Circumstances and motivations for migration

The reason or reasons why young people migrated, which for some are closely linked to the political and/or economic situation in their country of origin, affect their everyday lives. The reasons manifest themselves in the migrants’ fears about being caught and deported, and in their aspirations and hope for life in the UK, as subsequent chapters will demonstrate. It is for this reason that the migrants’ country of origin was an important explanatory variable. Age and gender are less significant in understanding people’s motives for migration, as well as their aspirations and everyday lives too. This section explores the situation that led young people to migrate to the UK and how the decision was made.
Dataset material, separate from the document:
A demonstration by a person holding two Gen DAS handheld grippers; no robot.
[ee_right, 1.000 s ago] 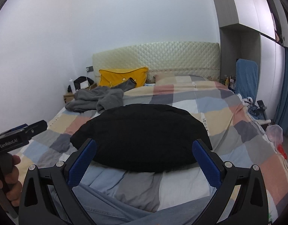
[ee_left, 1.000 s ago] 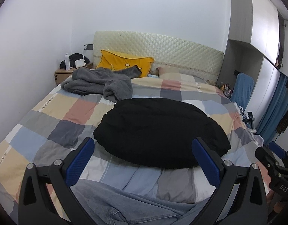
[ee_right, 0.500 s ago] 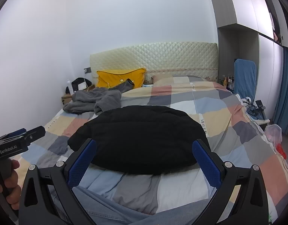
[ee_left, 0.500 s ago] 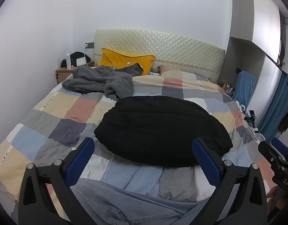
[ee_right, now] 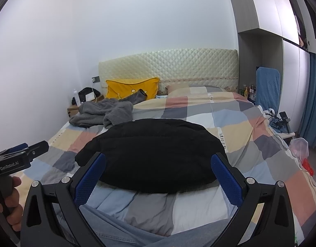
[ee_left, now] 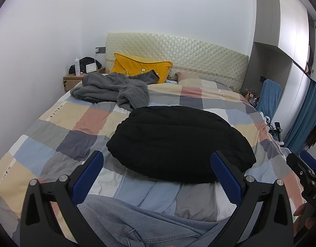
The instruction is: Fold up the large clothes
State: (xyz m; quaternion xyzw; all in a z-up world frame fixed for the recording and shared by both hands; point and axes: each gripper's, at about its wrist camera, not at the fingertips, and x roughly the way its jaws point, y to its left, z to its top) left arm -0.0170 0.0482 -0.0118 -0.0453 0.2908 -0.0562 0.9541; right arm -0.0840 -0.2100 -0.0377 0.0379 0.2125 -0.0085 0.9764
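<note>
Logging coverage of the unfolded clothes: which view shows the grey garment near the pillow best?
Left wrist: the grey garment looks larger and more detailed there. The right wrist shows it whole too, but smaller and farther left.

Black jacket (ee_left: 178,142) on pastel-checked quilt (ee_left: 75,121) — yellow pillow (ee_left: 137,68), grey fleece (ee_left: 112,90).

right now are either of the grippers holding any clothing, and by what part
Nothing is held. The left gripper and right gripper are both open above the denim garment.
</note>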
Among Zimbabweans, the decision was often made by parents or was a collective family decision. For many, the political problems in Zimbabwe were the main reason for leaving, especially in cases where the individual was directly engaged in political activity or family members had been involved, indirectly threatening the safety of the young person. In the case of Bob, who had been involved in information dissemination for the Movement for Democratic Change (MDC), and had been tortured in Zimbabwe, the decision to leave was simply,

‘… because I feared for my life. I was arrested several times’

– Bob, 31, M, Zimbabwean

 Around half of the Zimbabwean interviewees came to join a family member who was already in the UK, with seven coming as teenagers. For a few, including Theo and Ray who came to the UK as young teenagers, aged twelve and thirteen, the decision was not their own, but was made by others. Theo’s mother had been ill and moved to the UK to obtain necessary medication, which was unavailable to her in Zimbabwe. Theo noted that, ‘I just wanted to be where my mum was’ (Theo, 19, M, Zimbabwe). For Ray, who was 21 at the time of the interview and had been in the UK for eight years, migration was also his mother’s decision, but was based on the situation in Zimbabwe:

Well it wasn’t my decision was it, I was 13, it was clearly not my decision. But I understand the reasons behind it… I think my mum had a vision, there was problems, clearly it wasn’t an environment conducive to us being there politically, it just… you have to look at the country to look at how unstable it is… I can understand the reasons for us coming here.

– Ray, 21, M, Zimbabwean

The ongoing political and economic crisis makes return unfeasible for many young people from Zimbabwe and this permeates their experiences, as it also does for young Kurdish people.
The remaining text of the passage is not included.